Impact sur les systèmes sociaux et économiques
Des systèmes sociaux et une sécurité économique de qualité sont connus pour favoriser la résilience aux troubles de la santé mentale. Par exemple, une bonne alimentation a un impact positif sur la santé globale, y compris la santé mentale. Inversement, une mauvaise alimentation et une insécurité alimentaire augmentent le risque de problèmes de santé mentale et même de développement de troubles psychiatriques. Les changements dans les modèles météorologiques peuvent causer des perturbations dans l’agriculture, entraînant des pénuries alimentaires et des hausses de prix. Les personnes souffrant d’insécurité alimentaire sont plus susceptibles de souffrir d’anxiété, de dépression et d’autres problèmes de santé mentale.19,20,21
Il est établi que l’accès aux espaces verts a un effet bénéfique sur le bien-être physique et mental au travers de l’accès physique et de l’utilisation de ces espaces.
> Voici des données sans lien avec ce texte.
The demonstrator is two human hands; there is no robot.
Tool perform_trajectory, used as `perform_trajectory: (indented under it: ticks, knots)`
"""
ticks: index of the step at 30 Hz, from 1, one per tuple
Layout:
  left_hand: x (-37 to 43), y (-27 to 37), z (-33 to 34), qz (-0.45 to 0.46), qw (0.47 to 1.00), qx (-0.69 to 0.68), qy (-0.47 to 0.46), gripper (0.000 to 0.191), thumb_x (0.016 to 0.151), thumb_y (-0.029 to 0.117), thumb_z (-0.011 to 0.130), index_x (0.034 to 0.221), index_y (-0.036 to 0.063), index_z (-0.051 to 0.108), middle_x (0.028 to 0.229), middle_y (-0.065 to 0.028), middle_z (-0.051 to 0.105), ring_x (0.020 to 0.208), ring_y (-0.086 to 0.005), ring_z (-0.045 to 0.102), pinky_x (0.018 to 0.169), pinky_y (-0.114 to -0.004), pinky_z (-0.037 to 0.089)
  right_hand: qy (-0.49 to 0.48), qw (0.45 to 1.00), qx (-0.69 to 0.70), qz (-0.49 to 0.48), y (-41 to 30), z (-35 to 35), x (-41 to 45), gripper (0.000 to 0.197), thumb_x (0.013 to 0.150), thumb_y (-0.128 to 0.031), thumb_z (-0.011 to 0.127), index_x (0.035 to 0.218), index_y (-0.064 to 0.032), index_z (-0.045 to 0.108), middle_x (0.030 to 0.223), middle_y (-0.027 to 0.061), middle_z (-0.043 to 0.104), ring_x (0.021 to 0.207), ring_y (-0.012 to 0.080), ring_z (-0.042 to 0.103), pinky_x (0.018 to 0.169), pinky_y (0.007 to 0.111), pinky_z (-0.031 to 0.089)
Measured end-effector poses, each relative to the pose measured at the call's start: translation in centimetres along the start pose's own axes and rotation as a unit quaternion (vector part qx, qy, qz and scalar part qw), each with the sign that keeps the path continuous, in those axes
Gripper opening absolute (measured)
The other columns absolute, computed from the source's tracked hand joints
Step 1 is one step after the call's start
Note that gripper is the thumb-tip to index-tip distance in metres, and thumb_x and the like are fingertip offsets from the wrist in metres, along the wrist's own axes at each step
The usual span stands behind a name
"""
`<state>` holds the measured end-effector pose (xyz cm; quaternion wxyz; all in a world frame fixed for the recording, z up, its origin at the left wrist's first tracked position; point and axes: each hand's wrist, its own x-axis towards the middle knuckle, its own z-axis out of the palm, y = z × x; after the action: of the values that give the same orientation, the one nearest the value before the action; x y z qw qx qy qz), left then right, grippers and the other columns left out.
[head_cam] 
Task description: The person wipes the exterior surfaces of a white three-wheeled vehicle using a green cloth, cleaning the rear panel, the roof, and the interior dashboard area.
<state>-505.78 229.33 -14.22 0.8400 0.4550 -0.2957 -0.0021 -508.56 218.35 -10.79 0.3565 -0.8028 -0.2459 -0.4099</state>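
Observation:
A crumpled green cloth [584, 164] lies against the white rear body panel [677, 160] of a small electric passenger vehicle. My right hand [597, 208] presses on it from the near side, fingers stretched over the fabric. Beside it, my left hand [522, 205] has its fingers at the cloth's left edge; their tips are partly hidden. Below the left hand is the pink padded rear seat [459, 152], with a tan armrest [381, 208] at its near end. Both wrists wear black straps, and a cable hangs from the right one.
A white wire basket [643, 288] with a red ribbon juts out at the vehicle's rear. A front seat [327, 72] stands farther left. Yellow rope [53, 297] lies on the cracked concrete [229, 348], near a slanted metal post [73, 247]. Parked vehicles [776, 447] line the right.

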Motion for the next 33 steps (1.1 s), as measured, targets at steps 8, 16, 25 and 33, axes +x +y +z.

Le changement climatique entraîne un déclin de la diversité des espèces végétales et animales. De nombreuses personnes ont un lien profond avec la nature et éprouvent un sentiment de perte lorsqu’elles constatent la destruction d’écosystèmes et la disparition d’espèces. Par conséquent, en plus de réduire l’accès aux espaces verts pour l’exercice physique et la détente, la destruction de l’environnement naturel peut entraîner des sentiments de tristesse, de chagrin, de désespoir et de perte.22,23
Le changement climatique peut exacerber les inégalités sociales, ce qui peut conduire à des problèmes de santé mentale comme le stress, l’anxiété et la dépression. Par exemple, les personnes qui vivent dans des régions à faible revenu peuvent être plus exposées aux risques environnementaux et moins résistantes économiquement aux événements mentionnés ci‑dessus, ce qui peut aggraver encore les problèmes de santé mentale. Les assureurs jouent un rôle précieux parmi les filets de sécurité sociale en protégeant la stabilité financière des assurés en cas de besoin.
Conclusion
L’impact du changement climatique sur la santé mentale s’avère complexe et multidimensionnel. Il existe plusieurs mécanismes potentiels par lesquels le changement climatique peut affecter la santé mentale et cet impact risque d’être plus important pour les personnes qui sont déjà vulnérables aux problèmes de santé mentale, comme celles qui souffrent de troubles mentaux préexistants, les populations à faible revenu et les communautés marginalisées.